Exercise description: Reproduce every line of the data, exactly and without its pictures.

Data:

_ _ _ _ _ _ _

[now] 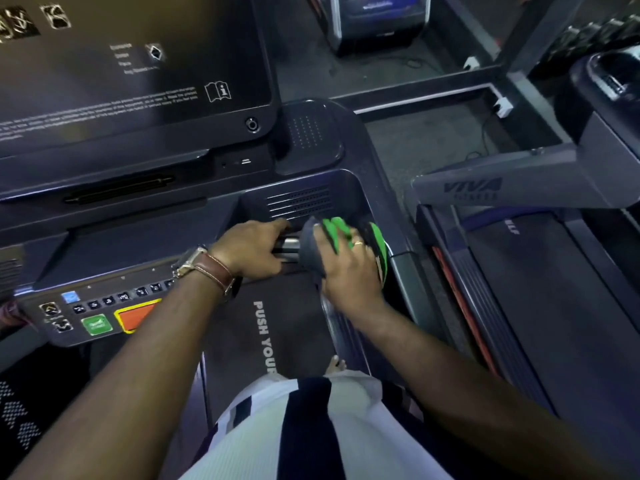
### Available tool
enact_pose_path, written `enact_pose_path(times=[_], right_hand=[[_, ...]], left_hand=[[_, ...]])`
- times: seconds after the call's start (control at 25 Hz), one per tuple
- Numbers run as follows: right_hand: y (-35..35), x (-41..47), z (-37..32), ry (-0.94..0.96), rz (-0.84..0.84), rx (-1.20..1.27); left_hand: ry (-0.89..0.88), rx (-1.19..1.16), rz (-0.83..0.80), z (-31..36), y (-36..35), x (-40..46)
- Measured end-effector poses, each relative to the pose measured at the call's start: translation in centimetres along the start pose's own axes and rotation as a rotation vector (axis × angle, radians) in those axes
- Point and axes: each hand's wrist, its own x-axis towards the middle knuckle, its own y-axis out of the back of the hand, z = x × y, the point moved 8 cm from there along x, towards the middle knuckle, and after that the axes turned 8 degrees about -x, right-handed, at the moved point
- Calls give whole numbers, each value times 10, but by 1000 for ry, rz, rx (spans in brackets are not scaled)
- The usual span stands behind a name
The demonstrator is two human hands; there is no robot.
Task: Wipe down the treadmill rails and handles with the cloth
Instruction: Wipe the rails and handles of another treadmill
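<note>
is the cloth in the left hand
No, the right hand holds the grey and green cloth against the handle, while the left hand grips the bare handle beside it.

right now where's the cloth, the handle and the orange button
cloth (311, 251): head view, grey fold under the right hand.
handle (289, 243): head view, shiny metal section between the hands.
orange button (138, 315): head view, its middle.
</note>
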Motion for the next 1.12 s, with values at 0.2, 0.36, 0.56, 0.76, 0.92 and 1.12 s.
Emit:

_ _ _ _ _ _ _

Response to the exercise:
[now] 
### Available tool
enact_pose_path, written `enact_pose_path(times=[_], right_hand=[[_, ...]], left_hand=[[_, ...]])`
- times: seconds after the call's start (control at 25 Hz), one per tuple
- Numbers run as follows: right_hand: y (-35..35), x (-41..47), z (-37..32), ry (-0.94..0.96), rz (-0.84..0.84), rx (-1.20..1.27); left_hand: ry (-0.89..0.88), rx (-1.19..1.16), rz (-0.83..0.80), z (-31..36), y (-36..35), x (-40..46)
- Measured end-effector poses, each relative to the pose measured at the call's start: translation in centimetres along the start pose's own axes and rotation as a rotation vector (axis × angle, radians) in those axes
- Point and axes: each hand's wrist, its own x-axis towards the middle knuckle, its own y-axis out of the back of the hand, z = x × y, the point moved 8 cm from there along x, towards the middle knuckle, and after that the axes turned 8 degrees about -x, right-handed, at the moved point
- Calls give whole numbers, each value times 10, but by 1000 for ry, rz, rx (spans in brackets are not scaled)
- The usual span stands behind a name
The demonstrator is two human hands; there is no robot.
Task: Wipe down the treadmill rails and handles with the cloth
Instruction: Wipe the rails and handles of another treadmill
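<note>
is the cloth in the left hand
No, the right hand holds the grey and green cloth against the handle, while the left hand grips the bare handle beside it.

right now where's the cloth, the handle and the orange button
cloth (311, 251): head view, grey fold under the right hand.
handle (289, 243): head view, shiny metal section between the hands.
orange button (138, 315): head view, its middle.
</note>
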Motion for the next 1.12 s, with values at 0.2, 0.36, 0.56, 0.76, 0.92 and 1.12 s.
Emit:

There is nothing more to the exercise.